Your task is to find every line of the listing that includes "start" and copy it.
(Data provided)
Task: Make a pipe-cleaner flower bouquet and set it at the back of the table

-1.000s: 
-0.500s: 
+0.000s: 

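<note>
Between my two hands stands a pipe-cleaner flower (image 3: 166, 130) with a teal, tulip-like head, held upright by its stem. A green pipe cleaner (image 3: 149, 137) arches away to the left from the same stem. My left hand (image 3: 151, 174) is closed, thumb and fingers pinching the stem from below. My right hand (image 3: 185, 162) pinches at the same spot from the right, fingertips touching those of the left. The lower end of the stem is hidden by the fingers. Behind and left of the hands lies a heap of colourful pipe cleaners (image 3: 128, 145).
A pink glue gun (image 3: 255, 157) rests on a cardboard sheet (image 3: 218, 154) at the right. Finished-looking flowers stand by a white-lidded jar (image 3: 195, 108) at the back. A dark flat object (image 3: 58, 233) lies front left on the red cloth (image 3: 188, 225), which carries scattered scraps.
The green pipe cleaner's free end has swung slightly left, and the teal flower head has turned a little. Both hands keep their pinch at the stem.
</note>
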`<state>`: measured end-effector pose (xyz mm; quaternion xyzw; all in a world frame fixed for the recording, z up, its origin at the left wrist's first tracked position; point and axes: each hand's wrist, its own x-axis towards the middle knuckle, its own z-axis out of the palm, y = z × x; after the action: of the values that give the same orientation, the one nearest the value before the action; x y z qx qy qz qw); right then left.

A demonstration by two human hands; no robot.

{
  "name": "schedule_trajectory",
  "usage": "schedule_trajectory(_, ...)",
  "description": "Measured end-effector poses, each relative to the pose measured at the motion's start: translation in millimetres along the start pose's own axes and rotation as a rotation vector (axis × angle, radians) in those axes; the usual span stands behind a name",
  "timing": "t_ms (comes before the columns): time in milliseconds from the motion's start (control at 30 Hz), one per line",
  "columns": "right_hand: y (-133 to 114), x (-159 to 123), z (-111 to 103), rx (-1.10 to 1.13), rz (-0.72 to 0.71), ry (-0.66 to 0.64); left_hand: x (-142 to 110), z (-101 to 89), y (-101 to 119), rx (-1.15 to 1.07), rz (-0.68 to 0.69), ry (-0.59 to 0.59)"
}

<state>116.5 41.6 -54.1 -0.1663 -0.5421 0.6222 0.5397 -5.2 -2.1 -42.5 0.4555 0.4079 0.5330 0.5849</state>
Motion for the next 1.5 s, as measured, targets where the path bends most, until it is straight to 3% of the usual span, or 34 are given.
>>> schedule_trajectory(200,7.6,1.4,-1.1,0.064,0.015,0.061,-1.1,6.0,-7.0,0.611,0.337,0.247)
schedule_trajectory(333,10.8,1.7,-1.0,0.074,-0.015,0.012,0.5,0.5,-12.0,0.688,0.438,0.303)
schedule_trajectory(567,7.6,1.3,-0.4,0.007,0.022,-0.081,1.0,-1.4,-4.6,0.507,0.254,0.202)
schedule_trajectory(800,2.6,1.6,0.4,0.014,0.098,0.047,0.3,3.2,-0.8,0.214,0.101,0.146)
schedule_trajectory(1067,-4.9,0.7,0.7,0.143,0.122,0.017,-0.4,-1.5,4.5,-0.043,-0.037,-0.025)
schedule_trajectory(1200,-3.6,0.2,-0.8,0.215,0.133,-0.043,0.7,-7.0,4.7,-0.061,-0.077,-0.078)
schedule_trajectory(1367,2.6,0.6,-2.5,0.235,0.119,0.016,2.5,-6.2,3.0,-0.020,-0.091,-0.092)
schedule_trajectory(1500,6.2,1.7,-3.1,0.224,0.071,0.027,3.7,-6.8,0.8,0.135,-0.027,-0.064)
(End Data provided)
■ **Response to this exercise**
  "description": "Measured end-effector poses, each relative to the pose measured at the motion's start: translation in millimetres along the start pose's own axes and rotation as a rotation vector (axis × angle, radians) in those axes; the usual span stands behind a name",
  "timing": "t_ms (comes before the columns): time in milliseconds from the motion's start (control at 30 Hz), one per line",

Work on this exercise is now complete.